*Exercise goal*. Each line of the listing must be transcribed exactly, except for the images, which should be excluded.

(Dataset content begins)

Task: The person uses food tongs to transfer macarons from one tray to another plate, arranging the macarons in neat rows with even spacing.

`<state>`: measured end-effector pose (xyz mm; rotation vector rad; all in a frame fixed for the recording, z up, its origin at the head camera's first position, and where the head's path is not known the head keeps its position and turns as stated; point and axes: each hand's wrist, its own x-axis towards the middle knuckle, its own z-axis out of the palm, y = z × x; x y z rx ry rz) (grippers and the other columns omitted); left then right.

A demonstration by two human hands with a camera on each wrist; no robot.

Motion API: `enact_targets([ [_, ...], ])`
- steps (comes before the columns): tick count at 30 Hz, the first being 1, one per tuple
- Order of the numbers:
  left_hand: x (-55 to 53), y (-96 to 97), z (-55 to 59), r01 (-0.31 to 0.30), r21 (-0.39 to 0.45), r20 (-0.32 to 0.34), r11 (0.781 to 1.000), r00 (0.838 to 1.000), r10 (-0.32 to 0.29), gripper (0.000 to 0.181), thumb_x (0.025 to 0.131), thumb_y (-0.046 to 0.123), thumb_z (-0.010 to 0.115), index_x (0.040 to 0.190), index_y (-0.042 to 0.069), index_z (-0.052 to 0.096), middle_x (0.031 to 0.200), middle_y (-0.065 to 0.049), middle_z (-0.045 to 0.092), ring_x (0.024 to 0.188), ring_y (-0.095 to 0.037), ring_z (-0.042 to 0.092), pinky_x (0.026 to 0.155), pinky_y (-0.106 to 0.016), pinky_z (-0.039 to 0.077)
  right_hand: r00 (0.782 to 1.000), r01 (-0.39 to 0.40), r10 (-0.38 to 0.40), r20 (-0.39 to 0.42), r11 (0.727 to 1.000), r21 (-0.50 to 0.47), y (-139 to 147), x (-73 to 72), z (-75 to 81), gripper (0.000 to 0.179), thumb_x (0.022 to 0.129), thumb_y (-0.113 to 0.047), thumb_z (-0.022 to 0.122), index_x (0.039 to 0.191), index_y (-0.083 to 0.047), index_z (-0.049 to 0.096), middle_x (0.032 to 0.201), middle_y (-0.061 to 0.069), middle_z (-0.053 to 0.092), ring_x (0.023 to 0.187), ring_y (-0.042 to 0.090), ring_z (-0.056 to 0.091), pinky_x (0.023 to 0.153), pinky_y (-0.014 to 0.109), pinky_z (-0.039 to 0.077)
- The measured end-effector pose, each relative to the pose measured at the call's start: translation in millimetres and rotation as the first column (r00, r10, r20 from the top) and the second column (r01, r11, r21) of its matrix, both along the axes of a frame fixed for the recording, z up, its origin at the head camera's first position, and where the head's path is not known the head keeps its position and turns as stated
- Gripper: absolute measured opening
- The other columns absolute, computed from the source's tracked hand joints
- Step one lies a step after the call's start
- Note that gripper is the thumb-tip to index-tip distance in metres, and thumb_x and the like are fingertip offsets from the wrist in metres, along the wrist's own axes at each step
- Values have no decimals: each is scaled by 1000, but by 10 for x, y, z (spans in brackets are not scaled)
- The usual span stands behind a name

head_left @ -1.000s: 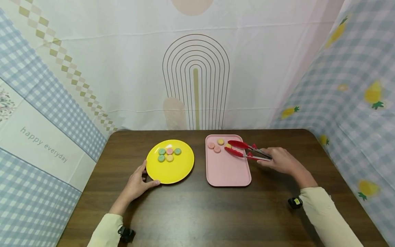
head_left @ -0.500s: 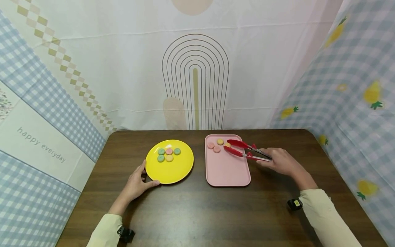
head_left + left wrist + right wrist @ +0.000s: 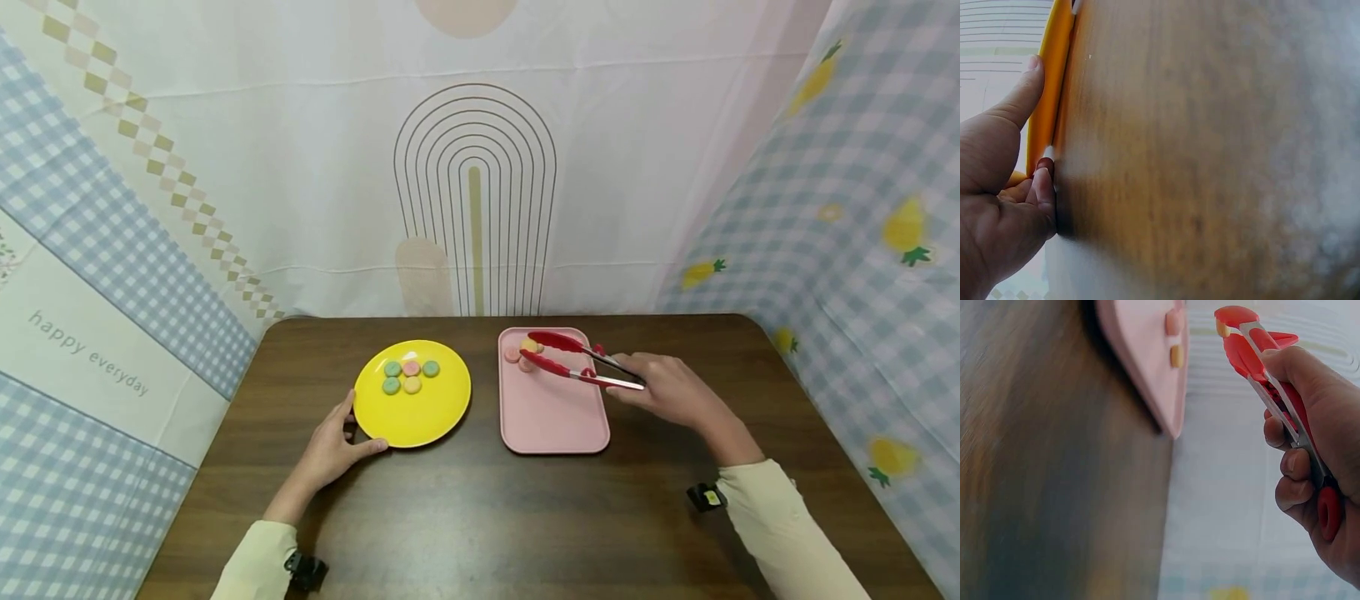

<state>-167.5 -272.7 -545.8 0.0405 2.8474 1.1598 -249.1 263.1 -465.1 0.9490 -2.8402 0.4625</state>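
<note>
My right hand (image 3: 663, 387) grips red-tipped metal tongs (image 3: 558, 367) over the pink tray (image 3: 555, 421). A yellow macaron (image 3: 1222, 328) is pinched between the tongs' tips, raised above the tray. On the tray, a second yellow macaron (image 3: 1177, 356) and pink macarons (image 3: 512, 354) are partly hidden by the tongs in the head view. My left hand (image 3: 333, 442) holds the left edge of the yellow plate (image 3: 412, 425), thumb on the near rim and fingers at its side. Green, pink and yellow macarons (image 3: 412, 384) sit grouped on the plate's far half.
The plate and tray stand side by side, with a strip of bare wood between them, on a dark brown table (image 3: 480, 525). Behind the table hangs a white cloth (image 3: 330, 208); checked cloths (image 3: 825, 275) flank it.
The tongs have moved left over the tray, carrying a yellow macaron up from its far right part. My right hand has shifted left with them; the left hand and plate stay put.
</note>
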Motion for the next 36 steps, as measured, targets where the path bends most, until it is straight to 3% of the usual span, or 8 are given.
enact_targets([
  [7,14,2,4,-2,1,-5,1000,1000,2,115,82,45,85,160,-6,17,125,-19,58,112,-30,58,95,-47,53,996,-72,70,-61,997,-28,-289,17,87,46,87,-34,83,120,-3,73,81,-2,62,67,9,49,59,25,43],
  [15,26,-4,4,-2,1,-4,1000,1000,2,116,82,46,84,160,-6,17,123,-18,58,111,-29,58,95,-48,53,988,-137,133,-73,989,-53,-635,8,119,46,87,-32,83,121,-3,73,101,8,73,76,14,60,66,33,54],
  [22,14,-10,-5,-3,7,9,1000,1000,3,117,82,47,84,161,-4,16,128,-19,57,113,-30,58,96,-48,53,978,-203,199,-66,976,-72,-914,-62,61,38,89,-34,81,115,-7,74,83,-1,66,65,8,51,57,26,47],
  [30,-4,-6,9,-8,13,21,1000,1000,8,117,82,48,84,162,-3,15,130,-19,56,115,-29,57,98,-49,52,971,-239,238,-17,969,-57,-1197,-100,-35,45,90,-34,80,124,-7,73,107,7,75,82,15,65,71,34,56],
  [36,-12,-10,20,-11,14,28,1000,1000,10,117,82,48,84,162,-3,15,131,-20,56,116,-30,57,99,-49,51,971,-235,236,22,971,-39,-1341,-111,-139,42,89,-35,80,119,-6,75,98,7,76,73,12,60,68,32,54],
])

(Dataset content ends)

*Solution below*.
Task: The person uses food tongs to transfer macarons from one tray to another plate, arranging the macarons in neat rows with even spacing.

`<state>`: measured end-effector pose (xyz mm; rotation vector rad; all in a frame fixed for the recording, z up, its origin at the head camera's first position, and where the head's path is not known the head keeps its position and turns as stated; point and axes: each hand's wrist, its own x-axis towards the middle knuckle, its own z-axis out of the palm, y = z × x; x y z rx ry rz) (grippers and the other columns omitted); left then right.

A demonstration by two human hands with a camera on each wrist; no robot.

Motion API: `enact_targets([ [_, ...], ])`
- steps (comes before the columns): tick count at 30 Hz, the first being 1, one per tuple
- Order of the numbers:
  left_hand: x (-55 to 53), y (-96 to 97), z (-55 to 59), r01 (-0.31 to 0.30), r21 (-0.39 to 0.45), r20 (-0.32 to 0.34), r11 (0.781 to 1.000), r00 (0.838 to 1.000), r10 (-0.32 to 0.29), gripper (0.000 to 0.181), thumb_x (0.025 to 0.131), thumb_y (-0.046 to 0.123), thumb_z (-0.010 to 0.115), index_x (0.040 to 0.190), index_y (-0.042 to 0.069), index_z (-0.052 to 0.096), middle_x (0.031 to 0.200), middle_y (-0.065 to 0.049), middle_z (-0.045 to 0.092), ring_x (0.024 to 0.188), ring_y (-0.095 to 0.037), ring_z (-0.042 to 0.092), pinky_x (0.026 to 0.155), pinky_y (-0.106 to 0.016), pinky_z (-0.039 to 0.077)
  right_hand: r00 (0.782 to 1.000), r01 (-0.39 to 0.40), r10 (-0.38 to 0.40), r20 (-0.39 to 0.42), r11 (0.727 to 1.000), r21 (-0.50 to 0.47), y (-139 to 147), x (-73 to 72), z (-75 to 81), gripper (0.000 to 0.179), thumb_x (0.022 to 0.129), thumb_y (-0.113 to 0.047), thumb_z (-0.022 to 0.122), index_x (0.039 to 0.191), index_y (-0.083 to 0.047), index_z (-0.049 to 0.096), middle_x (0.032 to 0.201), middle_y (-0.061 to 0.069), middle_z (-0.053 to 0.092), ring_x (0.023 to 0.187), ring_y (-0.042 to 0.090), ring_z (-0.056 to 0.091), pinky_x (0.023 to 0.153), pinky_y (-0.014 to 0.109), pinky_z (-0.039 to 0.077)
- The measured end-effector pose, each relative to the pose measured at the call's start: translation in millimetres and rotation as the first column (r00, r10, r20 from the top) and the second column (r01, r11, r21) of its matrix, both along the axes of a frame fixed for the recording, z up, its origin at the head camera's first position, and where the head's path is not known the head keeps its position and turns as stated
- Gripper: absolute measured opening
- The other columns absolute, computed from the source's tracked hand joints
- Step one lies a step after the call's start
- Note that gripper is the thumb-tip to index-tip distance in metres, and thumb_x and the like are fingertip offsets from the wrist in metres, along the wrist's own axes at each step
- Values have no decimals: each is scaled by 1000, but by 10 for x, y, z (spans in brackets are not scaled)
- The usual span stands behind a name

head_left @ -1.000s: 
head_left @ -0.500s: 
head_left + left wrist + right wrist @ +0.000s: 

<state>-167.5 -272.7 -545.8 0.0405 2.8474 1.1598 -249.1 263.1 -465.1 0.9490 -2.8402 0.4625</state>
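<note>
My right hand (image 3: 663, 387) grips red-tipped metal tongs (image 3: 558, 367) over the pink tray (image 3: 555, 421). A yellow macaron (image 3: 1222, 328) is pinched between the tongs' tips, raised above the tray. On the tray, a second yellow macaron (image 3: 1177, 356) and pink macarons (image 3: 512, 354) are partly hidden by the tongs in the head view. My left hand (image 3: 333, 442) holds the left edge of the yellow plate (image 3: 412, 425), thumb on the near rim and fingers at its side. Green, pink and yellow macarons (image 3: 412, 384) sit grouped on the plate's far half.
The plate and tray stand side by side, with a strip of bare wood between them, on a dark brown table (image 3: 480, 525). Behind the table hangs a white cloth (image 3: 330, 208); checked cloths (image 3: 825, 275) flank it.
The tongs have moved left over the tray, carrying a yellow macaron up from its far right part. My right hand has shifted left with them; the left hand and plate stay put.
</note>
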Motion for the next 36 steps, as measured, targets where the path bends most, until it is straight to 3% of the usual span, or 8 are given.
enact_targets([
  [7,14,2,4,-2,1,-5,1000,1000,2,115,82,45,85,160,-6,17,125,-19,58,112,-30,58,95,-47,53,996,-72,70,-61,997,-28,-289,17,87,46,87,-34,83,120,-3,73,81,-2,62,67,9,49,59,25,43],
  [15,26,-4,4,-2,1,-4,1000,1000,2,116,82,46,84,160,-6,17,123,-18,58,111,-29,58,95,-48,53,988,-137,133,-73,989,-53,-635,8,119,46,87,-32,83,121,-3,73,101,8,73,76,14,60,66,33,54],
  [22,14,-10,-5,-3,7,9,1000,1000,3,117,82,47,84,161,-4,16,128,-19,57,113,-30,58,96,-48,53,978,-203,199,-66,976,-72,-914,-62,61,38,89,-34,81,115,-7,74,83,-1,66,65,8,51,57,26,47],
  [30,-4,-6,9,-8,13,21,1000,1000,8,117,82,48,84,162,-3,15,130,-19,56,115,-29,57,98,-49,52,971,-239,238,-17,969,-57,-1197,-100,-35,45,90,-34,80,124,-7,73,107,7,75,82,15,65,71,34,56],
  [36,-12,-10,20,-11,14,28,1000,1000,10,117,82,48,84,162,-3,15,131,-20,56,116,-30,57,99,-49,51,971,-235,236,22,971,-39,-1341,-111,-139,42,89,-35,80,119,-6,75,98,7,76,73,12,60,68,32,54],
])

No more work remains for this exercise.